La estética queer triunfa. En la música pop y en la ópera, en el teatro refinado y en el internet populista. Si un chico se pinta las uñas, tiene muchas más posibilidades de captar la atención que si no lo hace. Captar la atención: virtud imprescindible en la era de las redes sociales. La cultura queer apela a la fluidez de la identidad personal. Mezcla, hibrida, subvierte la representación de lo que se consideró masculino y femenino. Persigue la confusión de los géneros tradicionales. Masculino y femenino serían conceptos duros, opresivos, obsoletos. Deben ser transformados en vivencia líquida, ambigua, liberadora.
Judith Butler, premiada oficialmente en Catalunya, sostiene que el género no es una determinación biológica, sino una construcción cultural, como son la nación, la raza o la historia. Una construcción performativa, eso es: generadora de identidad. En la lógica de Butler, superar esa imposición es una exigencia, una liberación. De ahí que los defensores de estas tesis se permitan el lujo de cancelar (condenar, censurar) a quienes discrepan.

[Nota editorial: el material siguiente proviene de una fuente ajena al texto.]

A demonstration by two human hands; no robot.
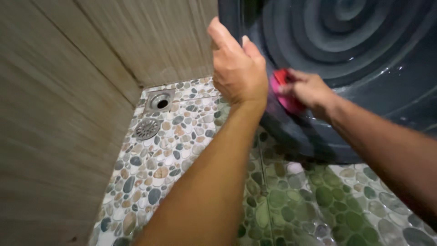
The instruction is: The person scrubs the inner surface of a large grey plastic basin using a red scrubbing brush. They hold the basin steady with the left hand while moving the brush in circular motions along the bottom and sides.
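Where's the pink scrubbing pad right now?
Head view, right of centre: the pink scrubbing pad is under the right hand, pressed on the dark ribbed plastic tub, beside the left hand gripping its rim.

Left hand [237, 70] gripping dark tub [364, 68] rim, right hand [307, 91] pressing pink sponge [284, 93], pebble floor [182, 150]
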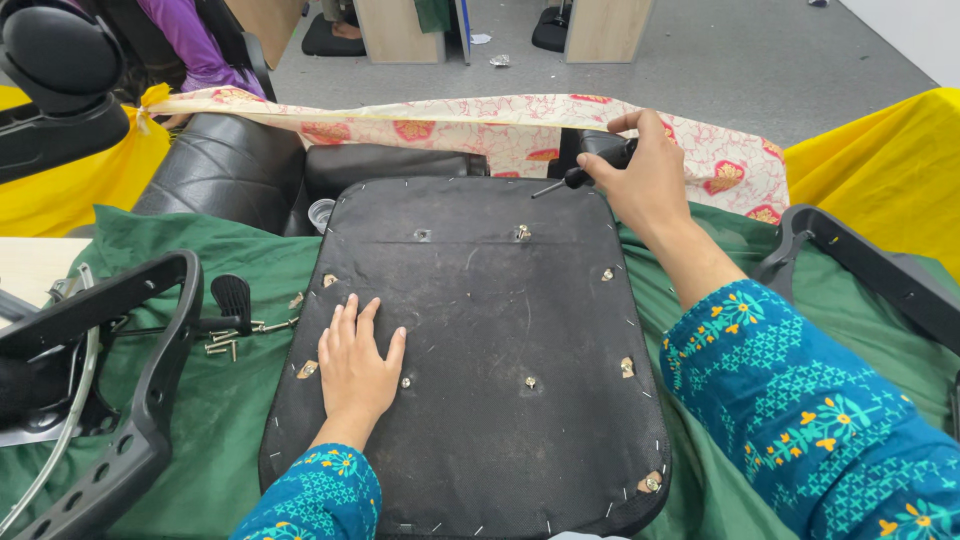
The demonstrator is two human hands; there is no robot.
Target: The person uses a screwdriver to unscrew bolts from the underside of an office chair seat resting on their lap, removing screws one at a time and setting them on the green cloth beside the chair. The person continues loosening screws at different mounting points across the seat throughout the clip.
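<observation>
On seat base [480, 300]: left hand [355, 365] flat; right hand [645, 175] grips screwdriver [580, 178].

A: What lies beyond the work area?

B: A grey floor [720, 50], evenly lit, with a scrap of litter [499, 60] on it. Two light wooden furniture panels [604, 28] stand at the far edge.

A: And closer in?

B: A green cloth [230, 400] covers the bench, with yellow cloth [890, 170] at both sides. A floral pink-and-cream fabric [500, 125] stretches across the back. A person in purple [190, 40] sits at the upper left.
</observation>
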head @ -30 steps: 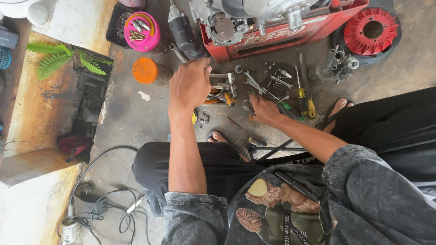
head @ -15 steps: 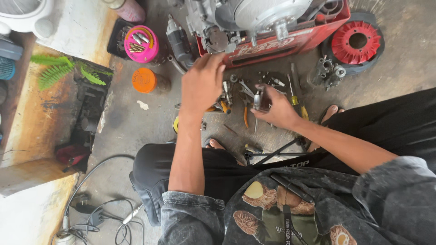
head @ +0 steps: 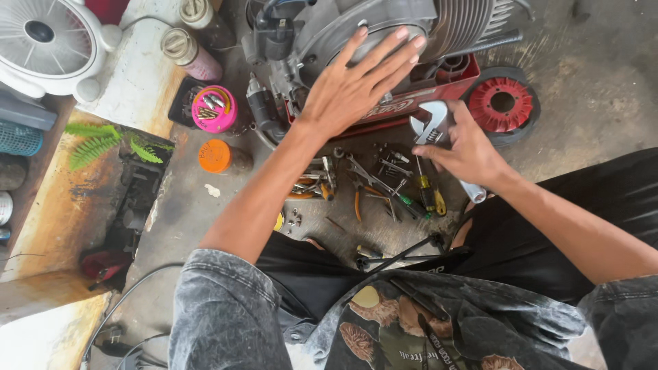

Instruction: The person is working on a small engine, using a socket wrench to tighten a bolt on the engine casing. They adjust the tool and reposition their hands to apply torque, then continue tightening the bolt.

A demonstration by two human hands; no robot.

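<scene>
My left hand [head: 356, 82] lies flat, fingers spread, on the round grey casing of a small engine [head: 329, 27] that rests on a red tray [head: 445, 89]. My right hand [head: 469, 147] grips a silver adjustable wrench [head: 432, 123], its jaw raised toward the red tray's front edge. Below both hands, loose hand tools [head: 377, 185] lie scattered on the concrete floor: spanners, pliers and screwdrivers with yellow and green handles.
A red finned wheel part [head: 502, 104] lies right of the tray. A pink tub of small parts [head: 214, 109] and an orange cap [head: 215, 156] sit to the left. Two spray cans [head: 188, 51] and a white fan [head: 44, 41] stand at top left.
My left hand has risen from the tool pile onto the engine casing. My right hand has picked up the wrench and lifted it toward the tray. The camera has moved closer.
</scene>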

Los discrepantes de la cultura queer son defensores de la opresión: deben ser silenciados.
Las redes sociales son infinitamente más coaccionantes que la familia
Ante el crecimiento oceánico en todo Occidente de la “disforia de género de inicio rápido” (de un 4.000% en Gran Bretaña entre el 2009 y el 2018), es inevitable deducir que no son los libros de Butler los que han iluminado las mentes de los adolescentes sometidos a cambios hormonales y quirúrgicos que les mantendrán de por vida dependientes de fármacos. Parece evidente que estos acelerados procesos de cambio de sexo son inducidos por el enorme poder de las redes sociales y los influencers sobre niños y adolescentes. TikTok tiene una capacidad coactiva infinitamente superior a la de la familia actual.
Los académicos ya han realizado su trabajo: la capacidad performativa de la tradición ha sido condenada. Las empresas tecnológicas, los publicistas, las clínicas y las industrias culturales ya tienen el campo libre para convertir en pingüe negocio la mutación quirúrgica de millones de adolescentes. Son convertidos en cobayas entre los aplausos de la sociedad modernamente biempensante. Una sociedad que acompaña, con su característica mezcla de remilgo y gregarismo, un experimento antropológico estremecedor.